TASK TO COMPLETE
Lines from the first one down to the one containing "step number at" in the data below are the only ones needed; please return them exactly, both ends included.

SOURCE DATA
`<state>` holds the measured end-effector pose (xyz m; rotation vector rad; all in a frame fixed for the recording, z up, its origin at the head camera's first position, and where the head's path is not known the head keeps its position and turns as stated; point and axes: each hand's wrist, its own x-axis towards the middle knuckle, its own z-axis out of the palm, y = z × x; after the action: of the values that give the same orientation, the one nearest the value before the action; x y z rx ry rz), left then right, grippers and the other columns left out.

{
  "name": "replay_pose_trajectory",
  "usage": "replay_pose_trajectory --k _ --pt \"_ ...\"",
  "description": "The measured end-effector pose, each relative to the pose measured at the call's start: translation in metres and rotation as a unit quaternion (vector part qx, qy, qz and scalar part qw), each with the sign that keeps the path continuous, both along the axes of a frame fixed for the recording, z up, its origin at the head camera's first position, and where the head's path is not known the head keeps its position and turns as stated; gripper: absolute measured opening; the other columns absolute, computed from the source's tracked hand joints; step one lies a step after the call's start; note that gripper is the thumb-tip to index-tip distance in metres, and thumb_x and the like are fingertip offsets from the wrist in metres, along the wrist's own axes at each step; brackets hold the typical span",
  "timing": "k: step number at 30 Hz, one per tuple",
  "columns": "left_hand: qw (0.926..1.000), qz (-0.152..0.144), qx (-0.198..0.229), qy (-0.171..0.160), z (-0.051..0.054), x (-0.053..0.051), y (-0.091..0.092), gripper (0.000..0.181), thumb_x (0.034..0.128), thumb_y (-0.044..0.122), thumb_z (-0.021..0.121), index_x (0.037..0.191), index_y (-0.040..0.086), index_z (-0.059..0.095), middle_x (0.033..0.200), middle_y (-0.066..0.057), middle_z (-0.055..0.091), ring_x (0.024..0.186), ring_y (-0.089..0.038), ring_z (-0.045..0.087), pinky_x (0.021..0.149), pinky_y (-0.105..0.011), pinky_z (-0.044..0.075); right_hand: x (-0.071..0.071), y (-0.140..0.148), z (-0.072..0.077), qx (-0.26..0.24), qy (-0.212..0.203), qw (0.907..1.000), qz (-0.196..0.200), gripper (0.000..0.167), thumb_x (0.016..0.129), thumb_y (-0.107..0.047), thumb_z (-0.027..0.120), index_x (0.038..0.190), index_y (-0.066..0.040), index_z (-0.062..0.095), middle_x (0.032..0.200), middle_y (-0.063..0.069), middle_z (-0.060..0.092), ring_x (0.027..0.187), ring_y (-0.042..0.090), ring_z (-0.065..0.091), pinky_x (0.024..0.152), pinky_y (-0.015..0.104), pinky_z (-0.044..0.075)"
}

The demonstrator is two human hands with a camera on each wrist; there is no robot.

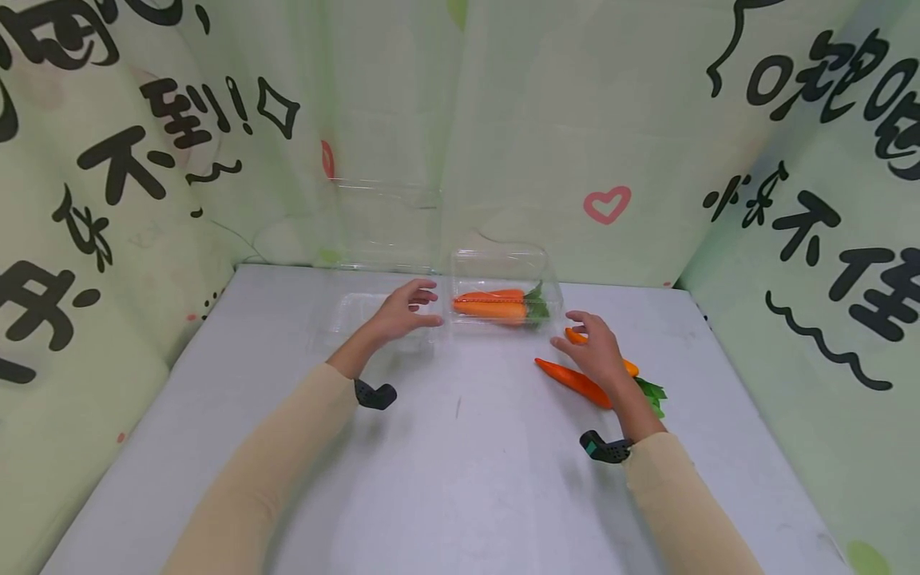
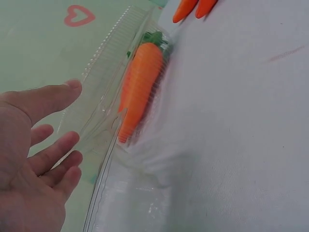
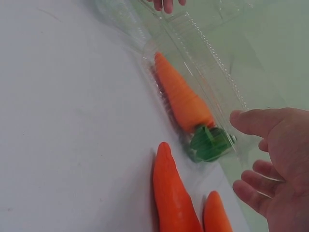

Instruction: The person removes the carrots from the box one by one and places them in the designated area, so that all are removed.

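Note:
A clear plastic box [image 1: 557, 315] stands near the table's back edge, its transparent lid [image 1: 499, 257] raised behind. Inside lie orange carrots [image 1: 489, 310] with green tops, side by side. Just left of this box is my left hand [image 1: 402, 313], fingers spread and loosely bent, holding nothing. My right hand [image 1: 596, 351] hovers off the box's right front corner, thumb and fingers apart, also holding nothing. Beneath it lie two loose carrots, a red-orange one [image 1: 575, 383] and another [image 1: 575, 336] partly hidden by the hand. Both hands appear apart from the box in the wrist views.
A second clear box [image 1: 345, 315] sits on the left, its lid [image 1: 388, 224] standing up against the curtain. The white table [image 1: 460, 479] backs onto a pale green curtain [image 1: 517, 120] with black lettering, which also encloses both sides.

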<state>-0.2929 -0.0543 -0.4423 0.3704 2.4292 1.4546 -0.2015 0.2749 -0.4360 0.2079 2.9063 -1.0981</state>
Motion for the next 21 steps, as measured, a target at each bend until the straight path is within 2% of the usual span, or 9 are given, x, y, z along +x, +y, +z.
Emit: replay_pose_trajectory --k 9,21 --pt "0.9998 0.010 -0.015 -0.003 0.000 -0.003 0.005 0.068 0.0845 0.020 0.075 0.143 0.016 0.040 0.139 -0.011 0.053 0.135 -0.030 0.044 0.113 -0.047 0.039 -0.006 -0.002 0.001 -0.003 -0.001 1.0000 -0.004 0.066 0.093 -0.029 0.064 0.148 -0.008 0.033 0.152 0.019 0.033 0.135 0.038 0.039 0.106 0.052 0.044" --pt "0.9996 0.022 -0.020 0.002 -0.005 -0.007 0.010 0.064 0.0840 0.019 0.075 0.139 0.016 0.044 0.136 -0.009 0.054 0.127 -0.027 0.051 0.108 -0.042 0.046 -0.012 -0.008 0.003 -0.016 0.000 0.9999 -0.003 0.070 0.093 -0.026 0.064 0.149 -0.007 0.028 0.153 0.020 0.030 0.137 0.037 0.037 0.108 0.051 0.043"
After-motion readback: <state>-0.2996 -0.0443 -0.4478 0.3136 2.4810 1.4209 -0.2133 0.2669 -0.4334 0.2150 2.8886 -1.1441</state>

ANSWER
`<state>` holds the measured end-effector pose (xyz m; rotation vector rad; all in a frame fixed for the recording, z up, its origin at the head camera's first position, and where the head's path is not known the head keeps its position and turns as stated; point and axes: each hand's wrist, its own x-axis towards the middle knuckle, its own z-axis out of the palm, y = z × x; after the action: of the values that give the same orientation, the one nearest the value before the action; x y z rx ry rz), left then right, grippers and the other columns left out.

{
  "name": "replay_pose_trajectory",
  "usage": "replay_pose_trajectory --k _ --pt \"_ ...\"",
  "description": "The measured end-effector pose, each relative to the pose measured at the call's start: translation in metres and rotation as a unit quaternion (vector part qx, qy, qz and scalar part qw), each with the sign that keeps the path continuous, both along the axes of a frame fixed for the recording, z up, its origin at the head camera's first position, and where the head's path is not known the head keeps its position and turns as stated; gripper: absolute measured opening; the other columns absolute, computed from the source's tracked hand joints; step one lies a step after the call's start; note that gripper is the thumb-tip to index-tip distance in metres, and thumb_x and the like are fingertip offsets from the wrist in metres, along the wrist's own axes at each step; brackets hold the typical span",
  "timing": "k: step number at 30 Hz, one per tuple",

What the exercise asked for is complete.